US universities re-affirm opposition to patent reform

An association representing US universities and opposed to recent attempts to change the country’s patent system has re-affirmed its opposition to a patent reform bill currently going through Congress.

The Association of American Universities (AAU) has previously criticised the Innovation Act because it believes it will make it more costly for patent owners to assert their rights and deter private companies from investing in research at universities as a result.

The AAU re-outlined its fears in a letter sent to the Consumer Electronics Association (CEA), a trade body representing more than 2,000 US electronics companies, yesterday (April 8).

“The Innovation Act would significantly increase the overall risk and costs of legitimate patent enforcement for universities, start-up companies, licensees of university research, and all other patent owners,” the letter said.

The CEA had sent a letter to the AAU last week (April 2) asking it to change its stance on the Innovation Act, as part of its attempt to drum up support for the bill.

In the letter, the CEA claimed universities would benefit from the bill once it has passed because it would “restrict the most harmful abuses by patent trolls”.

The Innovation Act was re-introduced by Bob Goodlatte, chairman of the House Judiciary Committee, in February this year and is intended to clamp down on excessive litigation from non-practising entities, sometimes referred to as ‘patent trolls’.

The bill was originally introduced in 2013 but was withdrawn last year before being voted on because of concerns that it went beyond the scope of addressing ‘trolls’.

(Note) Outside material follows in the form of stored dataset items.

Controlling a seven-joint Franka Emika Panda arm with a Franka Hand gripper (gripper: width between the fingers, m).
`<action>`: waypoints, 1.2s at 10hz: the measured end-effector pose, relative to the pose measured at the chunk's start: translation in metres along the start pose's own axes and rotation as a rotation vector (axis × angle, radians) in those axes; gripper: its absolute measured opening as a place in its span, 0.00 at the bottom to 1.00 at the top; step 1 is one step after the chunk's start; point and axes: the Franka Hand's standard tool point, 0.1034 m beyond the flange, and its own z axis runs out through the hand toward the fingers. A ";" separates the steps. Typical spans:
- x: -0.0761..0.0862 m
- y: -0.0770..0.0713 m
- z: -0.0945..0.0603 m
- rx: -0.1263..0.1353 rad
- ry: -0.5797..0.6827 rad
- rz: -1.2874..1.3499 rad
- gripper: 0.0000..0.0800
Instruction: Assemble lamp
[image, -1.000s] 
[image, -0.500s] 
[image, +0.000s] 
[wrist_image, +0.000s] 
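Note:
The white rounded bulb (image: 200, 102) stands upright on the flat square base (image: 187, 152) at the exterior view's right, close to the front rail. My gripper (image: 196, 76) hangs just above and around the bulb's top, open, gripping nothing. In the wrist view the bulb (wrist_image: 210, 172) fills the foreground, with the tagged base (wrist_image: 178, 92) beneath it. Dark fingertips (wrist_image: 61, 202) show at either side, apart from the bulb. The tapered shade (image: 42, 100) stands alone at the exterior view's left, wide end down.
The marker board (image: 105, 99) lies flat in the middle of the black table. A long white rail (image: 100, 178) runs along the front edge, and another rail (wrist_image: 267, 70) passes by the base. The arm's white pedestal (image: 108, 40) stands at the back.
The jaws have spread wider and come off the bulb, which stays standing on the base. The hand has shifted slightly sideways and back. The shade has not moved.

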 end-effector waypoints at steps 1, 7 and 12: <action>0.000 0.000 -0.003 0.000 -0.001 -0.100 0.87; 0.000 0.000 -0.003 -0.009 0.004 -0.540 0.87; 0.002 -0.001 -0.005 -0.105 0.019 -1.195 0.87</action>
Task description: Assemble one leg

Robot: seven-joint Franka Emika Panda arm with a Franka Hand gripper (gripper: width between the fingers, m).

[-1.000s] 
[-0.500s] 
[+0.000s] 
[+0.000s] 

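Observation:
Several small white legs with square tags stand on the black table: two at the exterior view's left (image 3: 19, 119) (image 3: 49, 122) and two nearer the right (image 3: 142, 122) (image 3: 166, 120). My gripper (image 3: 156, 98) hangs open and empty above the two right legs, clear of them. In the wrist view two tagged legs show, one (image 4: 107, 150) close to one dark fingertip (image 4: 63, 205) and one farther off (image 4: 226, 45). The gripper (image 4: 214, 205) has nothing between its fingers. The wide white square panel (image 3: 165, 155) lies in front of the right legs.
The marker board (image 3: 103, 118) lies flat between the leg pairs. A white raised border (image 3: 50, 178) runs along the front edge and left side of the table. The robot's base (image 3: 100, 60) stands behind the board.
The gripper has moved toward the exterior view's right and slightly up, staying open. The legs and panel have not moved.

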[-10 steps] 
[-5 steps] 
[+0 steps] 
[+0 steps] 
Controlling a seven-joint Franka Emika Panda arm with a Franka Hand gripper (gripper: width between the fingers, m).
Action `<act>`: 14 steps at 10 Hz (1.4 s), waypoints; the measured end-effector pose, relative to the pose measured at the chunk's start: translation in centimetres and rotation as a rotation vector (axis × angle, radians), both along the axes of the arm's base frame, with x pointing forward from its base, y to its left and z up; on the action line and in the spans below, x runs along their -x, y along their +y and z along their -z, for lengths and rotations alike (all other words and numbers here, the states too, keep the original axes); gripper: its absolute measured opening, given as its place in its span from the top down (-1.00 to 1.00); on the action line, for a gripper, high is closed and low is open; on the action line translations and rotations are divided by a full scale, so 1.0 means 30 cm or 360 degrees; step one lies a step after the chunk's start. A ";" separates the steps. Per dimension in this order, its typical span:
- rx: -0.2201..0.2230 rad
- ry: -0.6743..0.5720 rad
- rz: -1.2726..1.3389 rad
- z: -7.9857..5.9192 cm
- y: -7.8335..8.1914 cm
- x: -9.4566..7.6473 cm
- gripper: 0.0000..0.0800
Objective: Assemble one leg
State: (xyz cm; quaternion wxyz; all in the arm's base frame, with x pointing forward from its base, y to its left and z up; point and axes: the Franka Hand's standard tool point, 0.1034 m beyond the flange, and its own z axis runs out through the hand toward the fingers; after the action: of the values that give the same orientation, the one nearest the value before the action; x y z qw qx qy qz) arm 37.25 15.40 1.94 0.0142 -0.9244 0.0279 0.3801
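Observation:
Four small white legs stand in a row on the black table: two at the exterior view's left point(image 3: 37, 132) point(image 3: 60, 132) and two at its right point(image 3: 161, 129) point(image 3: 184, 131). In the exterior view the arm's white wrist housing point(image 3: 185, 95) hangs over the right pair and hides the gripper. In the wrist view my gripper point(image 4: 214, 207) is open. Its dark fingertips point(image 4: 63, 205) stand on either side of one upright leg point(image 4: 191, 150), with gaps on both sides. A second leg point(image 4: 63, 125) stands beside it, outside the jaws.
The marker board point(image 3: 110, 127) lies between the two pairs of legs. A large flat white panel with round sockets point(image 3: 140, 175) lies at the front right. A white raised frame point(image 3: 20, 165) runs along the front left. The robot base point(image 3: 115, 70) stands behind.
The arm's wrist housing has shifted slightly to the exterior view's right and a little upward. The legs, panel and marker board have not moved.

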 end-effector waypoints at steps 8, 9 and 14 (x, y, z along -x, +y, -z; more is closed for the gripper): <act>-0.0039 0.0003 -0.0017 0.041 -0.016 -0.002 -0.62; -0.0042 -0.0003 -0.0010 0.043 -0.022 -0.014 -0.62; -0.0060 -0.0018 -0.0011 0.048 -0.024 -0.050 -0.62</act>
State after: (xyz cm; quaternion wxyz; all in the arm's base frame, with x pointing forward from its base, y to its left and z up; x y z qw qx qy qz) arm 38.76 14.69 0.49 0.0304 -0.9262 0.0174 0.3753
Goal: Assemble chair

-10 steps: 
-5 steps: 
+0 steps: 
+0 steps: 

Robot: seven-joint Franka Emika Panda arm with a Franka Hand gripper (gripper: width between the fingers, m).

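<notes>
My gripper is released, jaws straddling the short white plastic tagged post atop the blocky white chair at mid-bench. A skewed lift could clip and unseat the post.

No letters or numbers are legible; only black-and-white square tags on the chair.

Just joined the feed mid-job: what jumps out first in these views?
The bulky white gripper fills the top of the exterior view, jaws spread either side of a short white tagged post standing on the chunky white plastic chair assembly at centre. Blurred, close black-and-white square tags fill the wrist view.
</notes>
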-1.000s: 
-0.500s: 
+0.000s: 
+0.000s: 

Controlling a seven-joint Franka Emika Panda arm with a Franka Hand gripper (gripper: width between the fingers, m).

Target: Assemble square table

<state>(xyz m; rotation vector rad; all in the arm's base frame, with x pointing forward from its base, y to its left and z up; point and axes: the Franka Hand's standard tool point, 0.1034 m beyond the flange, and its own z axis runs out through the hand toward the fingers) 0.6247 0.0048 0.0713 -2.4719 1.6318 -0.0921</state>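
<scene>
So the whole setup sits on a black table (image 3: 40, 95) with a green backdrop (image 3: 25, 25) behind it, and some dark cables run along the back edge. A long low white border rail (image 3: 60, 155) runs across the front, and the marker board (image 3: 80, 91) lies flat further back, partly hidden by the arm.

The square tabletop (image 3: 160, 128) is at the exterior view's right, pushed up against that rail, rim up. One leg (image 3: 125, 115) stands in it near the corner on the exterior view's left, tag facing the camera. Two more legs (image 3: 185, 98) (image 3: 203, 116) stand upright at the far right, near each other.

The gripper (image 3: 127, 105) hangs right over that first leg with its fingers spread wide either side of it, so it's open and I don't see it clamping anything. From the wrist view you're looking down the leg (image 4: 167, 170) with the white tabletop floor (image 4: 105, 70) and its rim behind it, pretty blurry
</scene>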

Goodlatte re-submitted a similar version of the bill because, reportedly, more people who were elected to Congress in the US’s mid-term elections in November last year are more likely to support it than before.

If approved the bill would require demand letters issued by patent owners to disclose information about who they are, which patent is being infringed, and details of any financially interested parties.

Legal costs in certain cases would also be altered so that a claimant that loses a case would have to pay the defendant’s fees. At the moment, this only happens in exceptional cases.

But the AAU’s letter disputed the plans.

It said: “The bill is founded on a highly unusual presumption in favour of fee-shifting that those asserting their IP rights would have to overcome.

“Singling out patent enforcement for exceptional and largely untested treatment in our civil litigation system would not only be detrimental to the economy as a whole, but also especially prejudicial to our country’s most innovative enterprises,” the AAU added.

Instead, the AAU has suggested that the Federal Trade Commission be given a more “muscular authority” to tackle abusive demand letters from NPEs.